Behind this whole piece is a whopping assumption - that Mass should be immediately intelligible, and a foreign language (like, say, Latin or Ye Olde Englishe) definitely prevents that from happening. Even in English, though, you can't understand it all straightaway, because there are so many actions, and signs and symbols and prayers, that are rich in different layers of meaning. We need to be taught what these meanings are to participate actively in the liturgy, regardless of the language, which is why I can actively participate in a Mass said in Flemish without understanding a single word of what was said, sung, prayed, and preached (which was what I experienced in my recent trip to Bruges).
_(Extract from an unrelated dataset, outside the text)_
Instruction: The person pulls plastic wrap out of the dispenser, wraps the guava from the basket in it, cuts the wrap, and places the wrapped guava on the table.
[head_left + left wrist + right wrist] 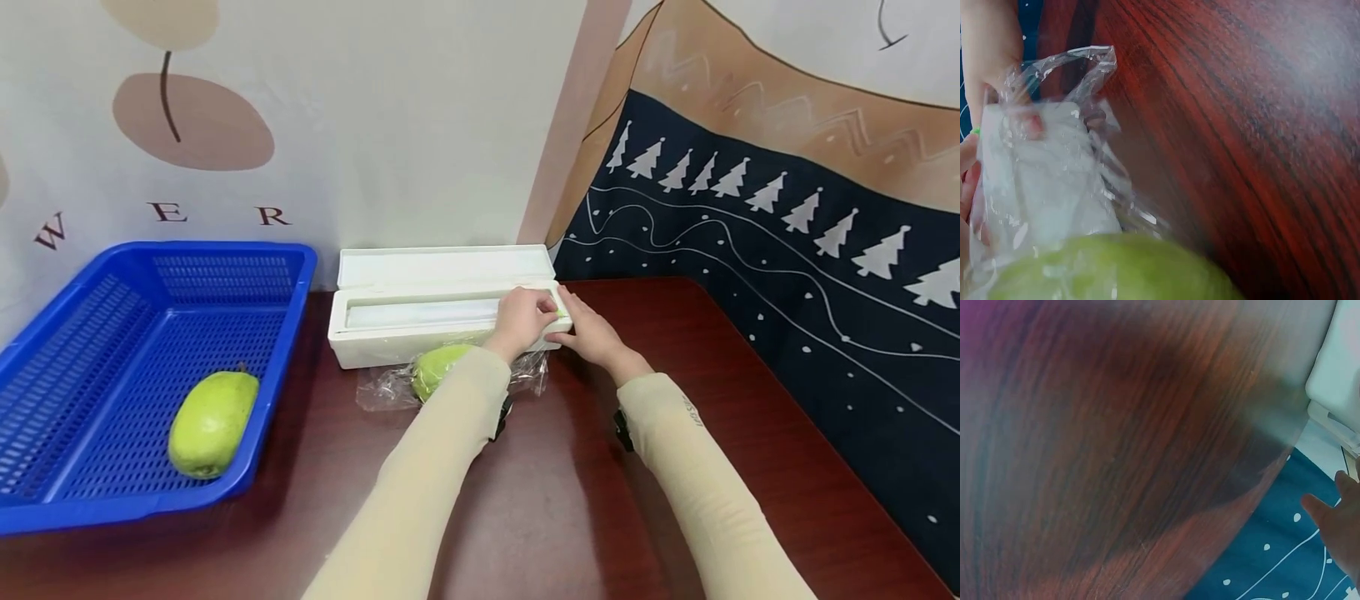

This attitude also reflects the mentality of a faithful which only encounters God, and His Church, at Mass on Sunday. They don't read spiritual books, go to Mass mid-week or say the Rosary, look at the Bible or Catechism, or go on courses. In short, it is a symptom of the appalling state of catechesis in the modern Church. If our bishops, priests and deacons would only teach us some stuff, instead of giving us the same sort of exhortational homily on the moral life each week, important as that is, we'd be in a better position to receive this new translation. And in a better position to understand it.